My attempt was this:

function CalculateLength(Number : integer) : Integer;
begin
asm
  PUSH Length(Number)
  MOV @Result, EAX
end;
end;
rkhb
  • 14,159
  • 7
  • 32
  • 60
yq8
  • 145
  • 1
  • 10
  • 2
    I'm voting to close this question as off-topic because it is simply asking for code. – Jonathon Reinhart May 03 '15 at 12:54
  • No, I've added my attempt. I am not just asking for code, I am askign for help. – yq8 May 03 '15 at 12:55
  • What are you looking for? Is your problem fully specified? How to cater for negative values? Why do you need to use asm? Do you know anything at all about asm? Do you have performance constraints? What are they? What will you do with the output of your function? Are you expecting us to write the code, or are keen to learn? – David Heffernan May 03 '15 at 12:57
  • 2
    Write it in Delphi first. Then look at disassembly (debug), and see what kind of code is generated. Try to understand how you can write it yourself. – Sedat Kapanoglu May 03 '15 at 12:59
  • @David Heffernan : I try to learn assembly, thats why I try to code this in ASM and not in Delphi – yq8 May 03 '15 at 13:00
  • Probably the most efficient is a series of if statements.
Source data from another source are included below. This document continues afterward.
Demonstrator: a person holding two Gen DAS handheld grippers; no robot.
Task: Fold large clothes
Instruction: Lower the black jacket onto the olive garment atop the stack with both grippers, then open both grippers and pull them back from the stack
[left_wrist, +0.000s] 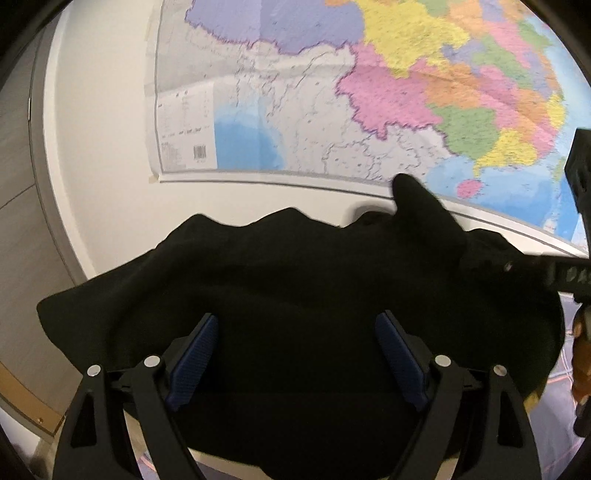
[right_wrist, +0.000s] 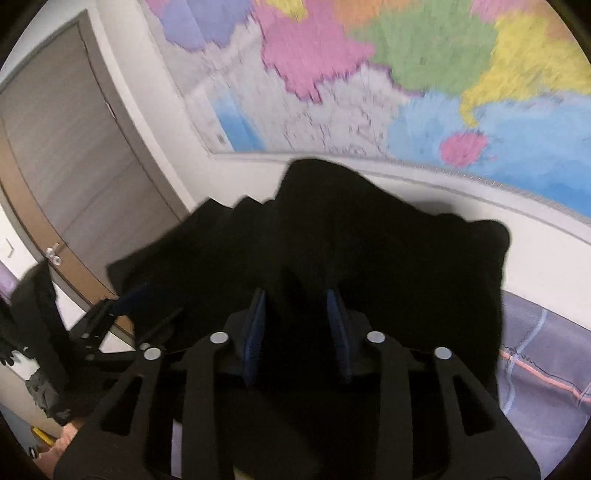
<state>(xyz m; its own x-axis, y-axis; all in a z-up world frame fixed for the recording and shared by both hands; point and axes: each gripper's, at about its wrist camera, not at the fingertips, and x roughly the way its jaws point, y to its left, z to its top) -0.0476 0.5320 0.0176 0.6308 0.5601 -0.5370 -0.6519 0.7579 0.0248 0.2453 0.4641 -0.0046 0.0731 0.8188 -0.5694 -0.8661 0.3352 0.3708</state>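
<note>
Garment (left_wrist: 295, 280): one large black piece, bunched in front of the wall map (left_wrist: 332, 92), lower edge of the map just above its raised folds. Left gripper (left_wrist: 295, 354) jaws spread wide, blue pads (left_wrist: 195, 354) apart over the cloth, nothing pinched. Right gripper (right_wrist: 297, 325) jaws much narrower, a ridge of black fabric standing between the pads (right_wrist: 256, 325); cannot tell whether they press on it. Striped bedding (right_wrist: 546, 354) right of garment. Door (right_wrist: 74, 166) left of map.
</note>
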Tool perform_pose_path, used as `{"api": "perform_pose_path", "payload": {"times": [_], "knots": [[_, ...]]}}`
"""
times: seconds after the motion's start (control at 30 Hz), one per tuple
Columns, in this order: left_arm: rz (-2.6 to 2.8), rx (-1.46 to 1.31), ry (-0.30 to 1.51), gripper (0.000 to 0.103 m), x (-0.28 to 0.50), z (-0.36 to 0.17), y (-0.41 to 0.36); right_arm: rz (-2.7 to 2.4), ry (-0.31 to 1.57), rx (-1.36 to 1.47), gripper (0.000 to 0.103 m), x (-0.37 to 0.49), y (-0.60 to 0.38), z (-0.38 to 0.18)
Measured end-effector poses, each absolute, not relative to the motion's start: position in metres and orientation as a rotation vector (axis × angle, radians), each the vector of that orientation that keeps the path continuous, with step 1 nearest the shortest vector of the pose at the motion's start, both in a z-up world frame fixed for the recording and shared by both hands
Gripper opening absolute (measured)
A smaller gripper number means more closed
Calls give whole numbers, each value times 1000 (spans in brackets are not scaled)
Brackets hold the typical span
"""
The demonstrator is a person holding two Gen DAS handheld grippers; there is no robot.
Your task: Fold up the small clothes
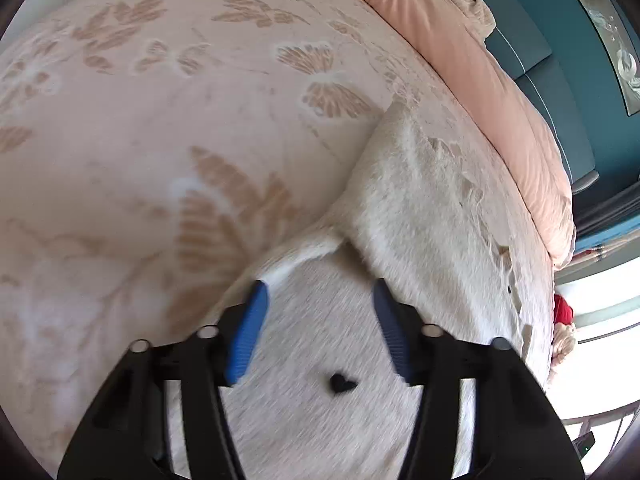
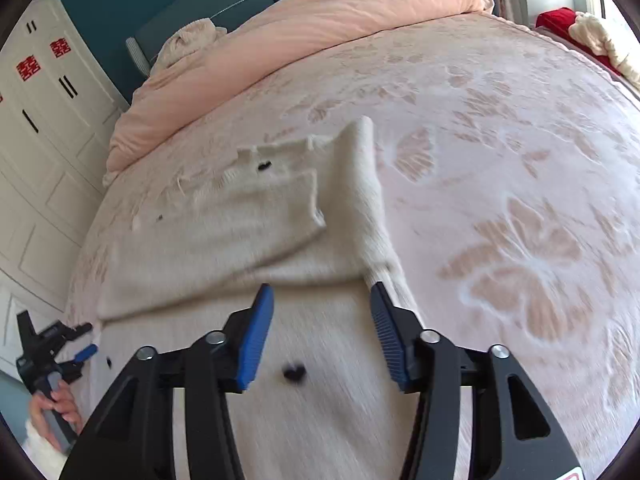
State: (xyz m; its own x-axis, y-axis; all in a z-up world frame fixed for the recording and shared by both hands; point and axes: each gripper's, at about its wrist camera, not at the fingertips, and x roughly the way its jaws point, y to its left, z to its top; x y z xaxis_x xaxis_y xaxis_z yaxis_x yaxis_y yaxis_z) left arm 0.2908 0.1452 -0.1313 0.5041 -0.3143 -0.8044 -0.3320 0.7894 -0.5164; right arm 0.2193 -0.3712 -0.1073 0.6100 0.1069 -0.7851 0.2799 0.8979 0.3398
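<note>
A cream knit sweater (image 2: 224, 240) with small black hearts lies spread on the bed, one sleeve (image 2: 362, 184) folded along its right side and a panel folded over its middle. My right gripper (image 2: 320, 292) is open just above the sweater's near part, its right fingertip by the sleeve's cuff. My left gripper (image 1: 320, 288) is open over the same sweater (image 1: 420, 208), above a black heart (image 1: 341, 383). It also shows in the right wrist view (image 2: 86, 338) at the sweater's left edge, held in a hand.
The bed has a pink floral blanket (image 2: 520, 160). A peach duvet (image 2: 320, 20) and a cream garment (image 2: 188, 42) lie at the headboard end. White wardrobe doors (image 2: 40, 120) stand left. Red and cream items (image 2: 580, 28) sit beside the bed.
</note>
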Motion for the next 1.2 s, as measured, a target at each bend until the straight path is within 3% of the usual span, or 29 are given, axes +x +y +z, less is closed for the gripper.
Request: {"api": "perform_pose_path", "payload": {"times": [0.1,0.3,0.37,0.4,0.5,0.6,0.67,0.73,0.77,0.8,0.83,1.03,1.2], "knots": [[-17,-637,1093,73,228,-125,166,-138,994,445,59,131,-363,-123],[-25,-682,1143,78,115,-140,190,-157,1091,569,63,13,-346,-157],[-30,-678,1119,80,99,-142,184,-137,1103,610,63,5,-338,-165],[-36,-668,1110,87,98,-140,180,-116,1099,620,66,7,-334,-167],[-67,-713,1116,94,106,-144,166,-88,1078,652,75,23,-325,-171],[-43,-721,1129,97,119,-149,157,-118,1073,673,82,43,-317,-175],[-35,-698,1134,96,125,-148,151,-145,1041,719,82,49,-315,-174],[-46,-691,1139,80,130,-146,148,-120,1011,796,62,53,-317,-175],[-56,-681,1166,53,134,-146,146,-120,1011,824,29,55,-318,-176],[-68,-679,1200,26,137,-147,146,-125,1034,844,12,59,-319,-178],[-80,-688,1237,12,141,-148,146,-121,1043,870,12,60,-321,-178],[-114,-739,1175,6,117,-102,167,-27,892,834,9,40,-320,-113],[-184,-682,1151,6,69,-64,178,36,901,730,7,-4,-321,-75]]}}
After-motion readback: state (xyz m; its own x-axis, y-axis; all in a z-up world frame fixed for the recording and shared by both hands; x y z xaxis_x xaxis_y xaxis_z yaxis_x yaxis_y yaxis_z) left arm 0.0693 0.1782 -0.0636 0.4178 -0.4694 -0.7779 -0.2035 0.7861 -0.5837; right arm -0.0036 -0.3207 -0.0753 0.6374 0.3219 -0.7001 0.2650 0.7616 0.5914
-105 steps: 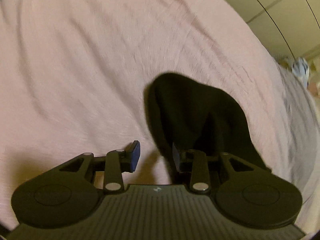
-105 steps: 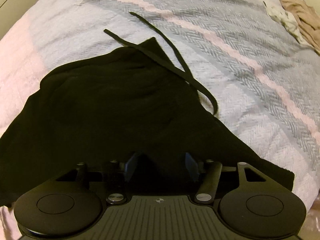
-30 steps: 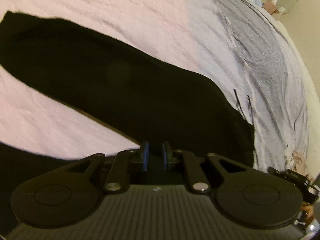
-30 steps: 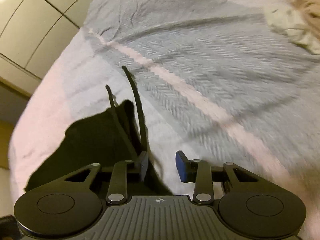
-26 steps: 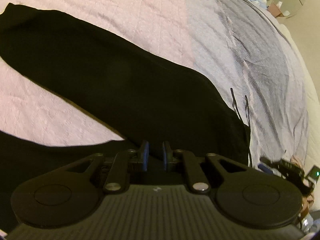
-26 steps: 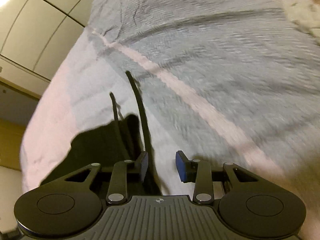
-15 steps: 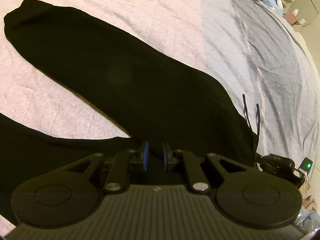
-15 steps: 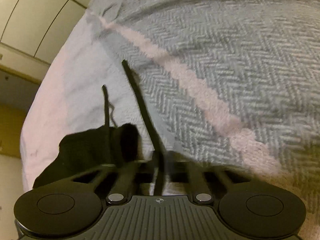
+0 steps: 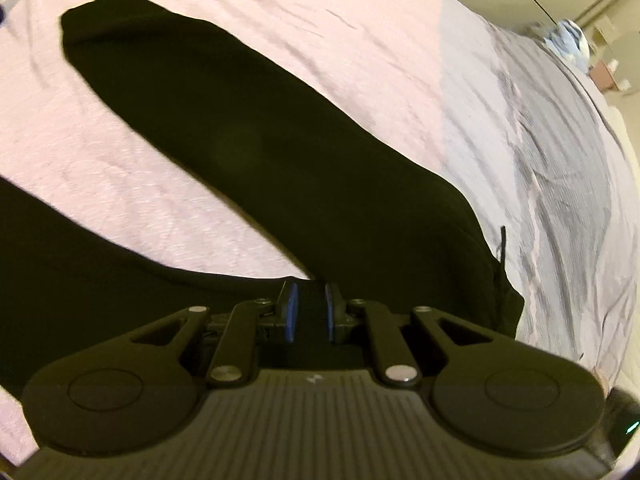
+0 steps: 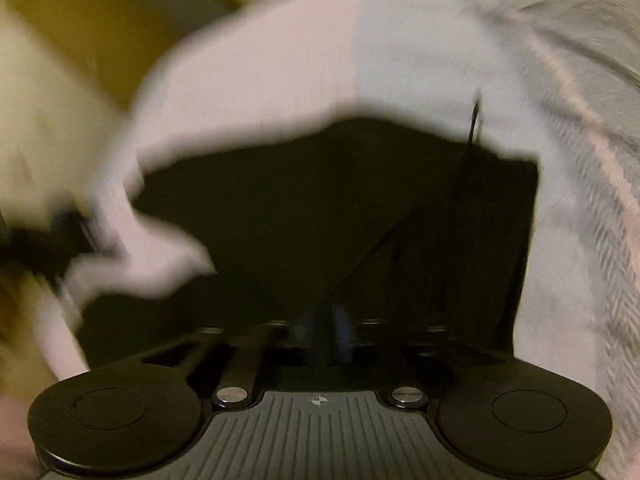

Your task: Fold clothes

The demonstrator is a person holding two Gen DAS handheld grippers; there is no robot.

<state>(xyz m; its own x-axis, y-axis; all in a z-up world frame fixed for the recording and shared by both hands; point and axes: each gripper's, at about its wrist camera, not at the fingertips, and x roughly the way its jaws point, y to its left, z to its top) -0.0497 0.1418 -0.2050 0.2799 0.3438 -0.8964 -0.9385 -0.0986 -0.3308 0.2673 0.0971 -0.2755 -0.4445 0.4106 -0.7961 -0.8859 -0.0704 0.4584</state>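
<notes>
Pink bedspread; left claw nipping black trousers.

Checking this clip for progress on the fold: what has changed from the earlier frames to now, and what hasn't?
The black trousers, bunched 3.5 seconds ago, now lie spread with one leg stretched across the bedspread. The right gripper has swung from the drawstring over the waist fabric; its jaws have just been opening, and blur hides any grip. The left gripper stays nearly closed at the crotch, apparently pinching fabric.

Wrist views, steeply down (shared trousers)
</notes>
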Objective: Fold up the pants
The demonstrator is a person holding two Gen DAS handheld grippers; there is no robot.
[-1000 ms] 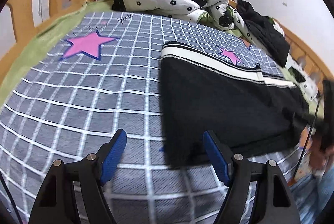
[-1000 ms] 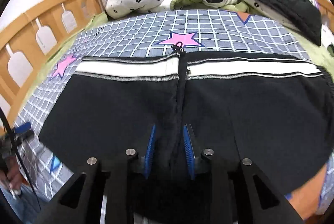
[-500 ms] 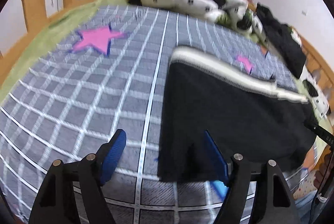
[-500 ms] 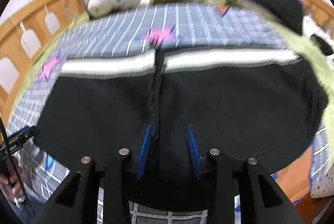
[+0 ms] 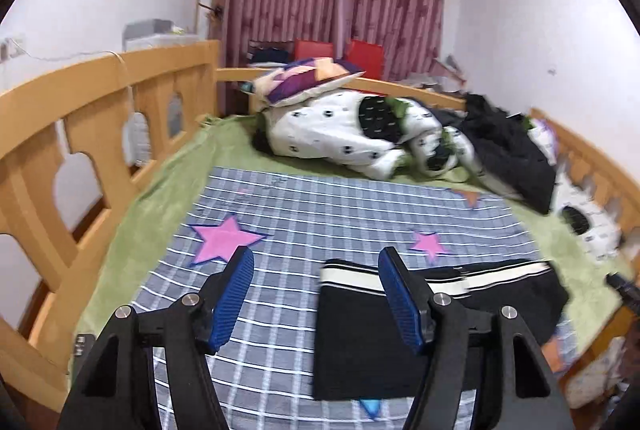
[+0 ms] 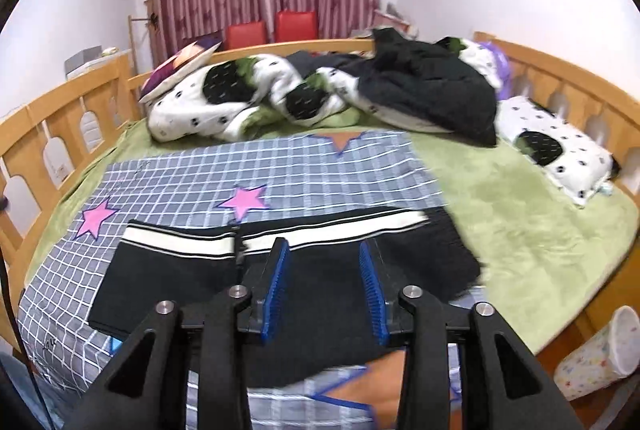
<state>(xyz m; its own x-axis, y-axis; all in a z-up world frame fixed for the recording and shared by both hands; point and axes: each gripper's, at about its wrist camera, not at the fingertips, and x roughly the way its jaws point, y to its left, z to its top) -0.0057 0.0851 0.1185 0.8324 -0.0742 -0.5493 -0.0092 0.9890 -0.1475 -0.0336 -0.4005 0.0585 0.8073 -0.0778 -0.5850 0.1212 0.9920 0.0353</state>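
Both lifted clear of the bed since the earlier frames — right hand-held gripper (image 6: 324,288), jaws just widened, and left hand-held gripper (image 5: 316,298), jaws just narrowed but still apart, each empty. Pants (image 6: 168,278): folded flat on the checked sheet (image 6: 280,173), fold seemingly done. Heaped quilt (image 6: 240,93) and dark clothes (image 6: 424,85) beyond — nothing obstructs.

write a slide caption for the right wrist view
Right tongs open above folded black pants on a checked star blanket.
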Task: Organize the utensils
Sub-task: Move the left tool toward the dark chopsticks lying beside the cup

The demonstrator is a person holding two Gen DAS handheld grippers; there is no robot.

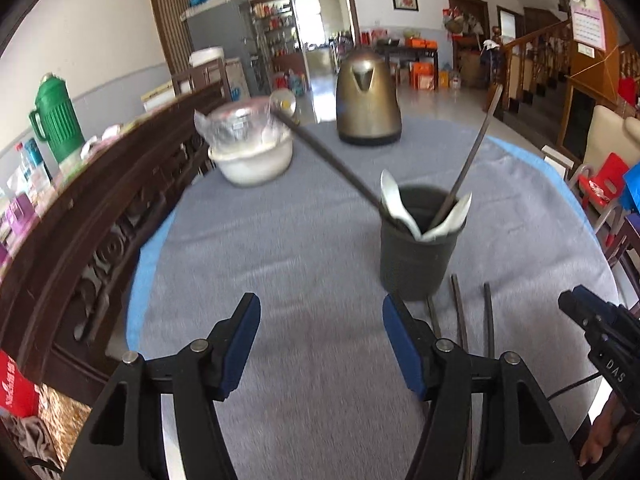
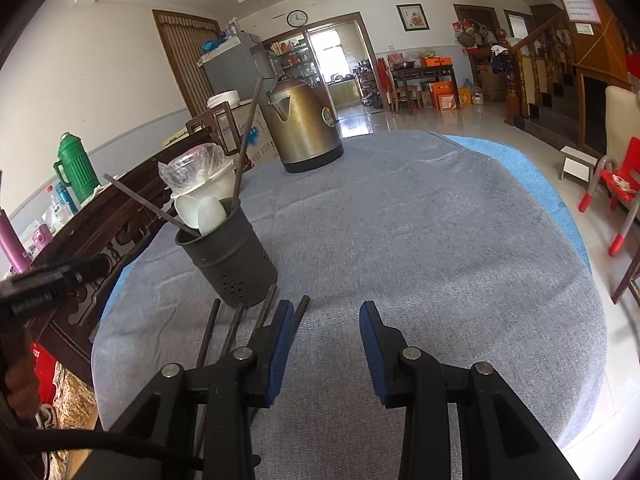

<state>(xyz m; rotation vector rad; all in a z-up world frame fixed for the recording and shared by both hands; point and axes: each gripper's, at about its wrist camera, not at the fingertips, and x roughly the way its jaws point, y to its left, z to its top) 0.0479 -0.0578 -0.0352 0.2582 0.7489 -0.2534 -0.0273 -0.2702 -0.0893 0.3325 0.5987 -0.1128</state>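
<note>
A dark utensil holder (image 1: pixel 416 256) (image 2: pixel 230 258) stands on the grey cloth. It holds white spoons (image 1: pixel 390 200) (image 2: pixel 210 212) and two dark chopsticks (image 1: pixel 468 164) (image 2: pixel 246 136) that lean outward. Several more dark chopsticks (image 1: pixel 460 312) (image 2: pixel 210 330) lie flat on the cloth in front of the holder. My left gripper (image 1: pixel 320 344) is open and empty, just left of the holder. My right gripper (image 2: pixel 326 354) is open and empty, with the lying chopsticks at its left finger. The right gripper's body shows at the right edge of the left wrist view (image 1: pixel 600 336).
A bronze kettle (image 1: pixel 366 98) (image 2: pixel 304 124) stands at the far side of the round table (image 2: pixel 480 220). A white bowl covered with plastic wrap (image 1: pixel 250 148) (image 2: pixel 200 176) sits behind the holder. A carved wooden bench (image 1: pixel 92 224) runs along the left edge.
</note>
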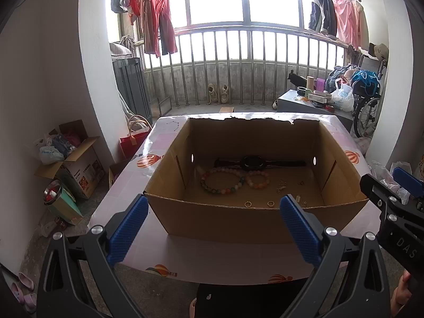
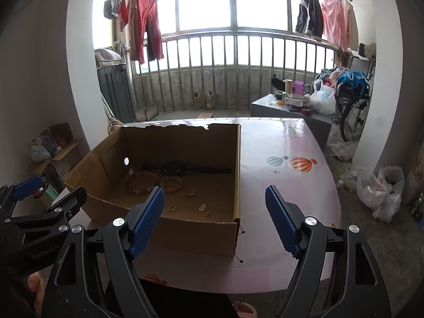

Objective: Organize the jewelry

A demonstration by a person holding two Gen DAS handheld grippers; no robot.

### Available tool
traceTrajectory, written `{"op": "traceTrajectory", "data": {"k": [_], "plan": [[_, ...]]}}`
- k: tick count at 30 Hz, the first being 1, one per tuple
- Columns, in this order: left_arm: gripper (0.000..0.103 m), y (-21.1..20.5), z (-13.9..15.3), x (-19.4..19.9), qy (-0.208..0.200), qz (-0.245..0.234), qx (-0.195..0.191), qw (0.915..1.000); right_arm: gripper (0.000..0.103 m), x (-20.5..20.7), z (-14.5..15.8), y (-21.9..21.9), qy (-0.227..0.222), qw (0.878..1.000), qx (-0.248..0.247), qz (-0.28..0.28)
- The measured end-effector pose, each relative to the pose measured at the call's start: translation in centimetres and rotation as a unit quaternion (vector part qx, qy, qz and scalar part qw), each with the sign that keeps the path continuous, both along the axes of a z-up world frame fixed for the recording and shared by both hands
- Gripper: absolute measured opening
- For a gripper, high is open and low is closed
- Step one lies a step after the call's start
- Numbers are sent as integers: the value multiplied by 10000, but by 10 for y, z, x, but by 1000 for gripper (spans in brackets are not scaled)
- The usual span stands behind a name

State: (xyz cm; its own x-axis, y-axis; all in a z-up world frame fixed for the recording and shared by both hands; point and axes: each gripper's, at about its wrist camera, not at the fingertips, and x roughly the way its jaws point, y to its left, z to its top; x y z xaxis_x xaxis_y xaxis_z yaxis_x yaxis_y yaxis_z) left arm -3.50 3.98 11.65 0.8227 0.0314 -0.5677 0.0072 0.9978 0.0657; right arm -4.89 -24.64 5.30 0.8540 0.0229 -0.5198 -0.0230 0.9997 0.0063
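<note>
Sitting on a table (image 2: 291, 137) covered with a pink balloon-print cloth, an open cardboard box (image 1: 254, 220) is seen holding a scatter of jewelry. A dark wristwatch (image 1: 254, 163) is laid flat along the far wall of the box, its strap stretched out to both sides. Just in front of it, two bead bracelets are placed side by side and touching: a larger one (image 1: 222, 181) of pale, green and reddish beads, and a smaller one (image 1: 258, 179) of orange and cream beads. Small gold rings (image 1: 247, 203) and other tiny metal pieces are strewn on the box floor nearer the front wall; what the smallest pieces are cannot be told.

The left gripper (image 1: 212, 228) is held before the front wall of the box, its blue-padded jaws spread wide with nothing between them. The right gripper (image 2: 214, 221) is positioned at the box's near right corner, its jaws likewise apart and clamped on nothing, one finger in front of the box and the other over bare tablecloth.

Laundry is seen hanging on a barred balcony behind, and a wheelchair (image 2: 352, 106) is parked at the right.
</note>
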Motion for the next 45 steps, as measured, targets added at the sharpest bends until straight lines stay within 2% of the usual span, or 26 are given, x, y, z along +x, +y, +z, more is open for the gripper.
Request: {"op": "traceTrajectory", "data": {"k": [14, 45], "plan": [[98, -2, 1, -1, 1, -10, 4, 10000, 74, 1, 0, 0, -27, 9999, -138, -74], [98, -3, 1, -2, 9, 0, 2, 10000, 74, 3, -2, -3, 13, 9999, -69, -102]]}}
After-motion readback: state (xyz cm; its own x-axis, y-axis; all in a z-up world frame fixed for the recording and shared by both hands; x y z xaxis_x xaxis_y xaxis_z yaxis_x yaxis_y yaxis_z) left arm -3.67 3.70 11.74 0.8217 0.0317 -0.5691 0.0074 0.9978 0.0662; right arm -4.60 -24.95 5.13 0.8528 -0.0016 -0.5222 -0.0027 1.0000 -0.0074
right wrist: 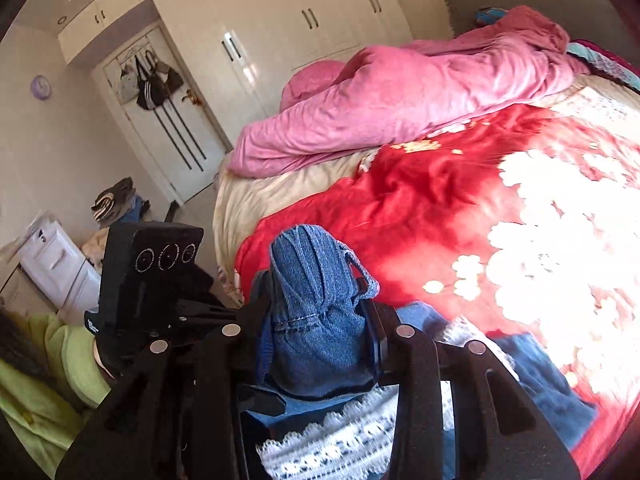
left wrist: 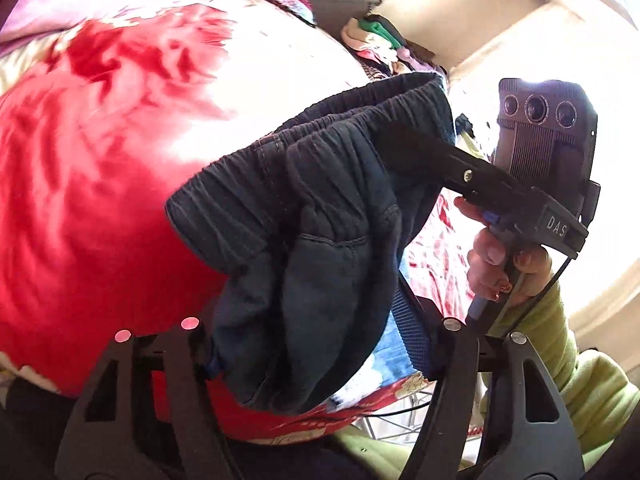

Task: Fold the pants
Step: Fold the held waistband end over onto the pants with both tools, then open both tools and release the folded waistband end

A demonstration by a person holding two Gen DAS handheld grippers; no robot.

Assume x positive, then `if x < 10 then len := 1 else if x < 100 then len := 2` etc. – David Heffernan May 03 '15 at 13:00
  • So first of all you need to work out the algorithm you want to use. You've not thought about that yet. I've given you a start above. Then code it in Delphi. Then look at code compiler produces. Then make your own. However, I suspect you don't know enough of the foundations to write asm yet, judging by your attempt in the question. You need to walk before you run. – David Heffernan May 03 '15 at 13:02
  • 1
    Problems with your asm include: 1. Use of asm inlined into Pascal. That's dangerous. Use pure asm functions. 2. Use of variable names in asm. That is brittle because it hides register use. 3. Pushing onto stack, but not popping. 4. Wishful thinking that `Length(...)` would magically do what you need. That indicates a huge disconnect between your understanding and reality. 5. Inexplicable MOV statement. Basically, you don't know enough foundation to have any hope of being successful. That might sound harsh but I'm trying to help. You need to gain that foundation. – David Heffernan May 03 '15 at 13:07
  • I assume Length will return the function address instead of my value? :/ – yq8 May 03 '15 at 13:09
  • Don't assume anything. You have zero hope of success if you base your work on assumptions. You cannot guess your way to success in a sensible time frame. – David Heffernan May 03 '15 at 13:11
  • Have a look at the IntToStr function in Sysutils. There you have your answer. If you cant read it, then you better start by buying a book – Jens Borrisholt May 03 '15 at 13:15
  • @Jens We don't need to convert to string though do we. What aspect of that function are you referring to? – David Heffernan May 03 '15 at 13:17
  • @yq8 I wonder if you can manage to write the function in Pascal. Post that here in an edit. – David Heffernan May 03 '15 at 13:17
  • @DavidHeffernan in order for converting an integer to a string you need to count the digits else you can not allocate the string. – Jens Borrisholt May 03 '15 at 13:20
  • @Jens Not really. You can write output into a fixed length buffer that you know is large enough, and count up as you are going along. – David Heffernan May 03 '15 at 13:22

2 Answers2

5

Here is a faster algorithm avoiding a division:

function CountDigits(anInt: Cardinal): Cardinal; inline;
var 
  cmp: Cardinal;
begin
  cmp := 10;
  Result := 1;
  while (Result < 10) and (cmp <= anInt) do
  begin
    cmp := cmp*10;
    Inc(Result);
  end;
end;

function CountDigitsAsm(anInt: Cardinal): Cardinal;
asm
   mov ecx,$a          // cmp := 10;
   mov edx,$1          // Result := 1;
   jmp @loop2
   cmp eax,edx         // while cmp <= anInt do
   jb @done
@loop1:
   add ecx,ecx         // cmp := cmp*10;
   lea ecx,[ecx+ecx*4]
   inc edx             // Inc(Result);
@loop2:
   cmp edx,$0a         // (Result < 10)
   jnb @done
   cmp eax,ecx
   jnb @loop1
@done:
   mov eax,edx
end;

begin
  WriteLn(CountDigitsAsm(10));
  WriteLn(CountDigitsAsm(99));
  WriteLn(CountDigitsAsm(999));
  WriteLn(CountDigitsAsm(9999));
  WriteLn(CountDigitsAsm(99999));
  ReadLn;
end.

Note that the pas version can be inlined and could possibly be faster than the asm version.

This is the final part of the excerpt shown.